● **TASK DIRECTIONS**
When you repeat the listing, keep every character as it is.

● **SUPPLIED DATA**
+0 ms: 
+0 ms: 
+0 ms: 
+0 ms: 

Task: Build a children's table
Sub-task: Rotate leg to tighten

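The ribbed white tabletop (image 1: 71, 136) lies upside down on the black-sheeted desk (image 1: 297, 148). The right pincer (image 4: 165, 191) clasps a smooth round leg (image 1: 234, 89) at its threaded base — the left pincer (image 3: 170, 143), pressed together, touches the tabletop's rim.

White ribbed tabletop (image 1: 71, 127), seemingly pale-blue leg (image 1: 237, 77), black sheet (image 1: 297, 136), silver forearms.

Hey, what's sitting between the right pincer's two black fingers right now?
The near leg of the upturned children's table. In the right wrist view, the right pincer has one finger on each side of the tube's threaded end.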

● **WRITTEN ANSWER**
+0 ms: 
+0 ms: 
+0 ms: 
+0 ms: 

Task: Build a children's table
Sub-task: Rotate leg to tighten

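The ribbed white tabletop (image 1: 71, 136) lies upside down on the black-sheeted desk (image 1: 297, 148). The right pincer (image 4: 165, 191) clasps a smooth round leg (image 1: 234, 89) at its threaded base — the left pincer (image 3: 170, 143), pressed together, touches the tabletop's rim.

White ribbed tabletop (image 1: 71, 127), seemingly pale-blue leg (image 1: 237, 77), black sheet (image 1: 297, 136), silver forearms.

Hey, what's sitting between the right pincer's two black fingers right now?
The near leg of the upturned children's table. In the right wrist view, the right pincer has one finger on each side of the tube's threaded end.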

Exercise complete, with nothing further to add.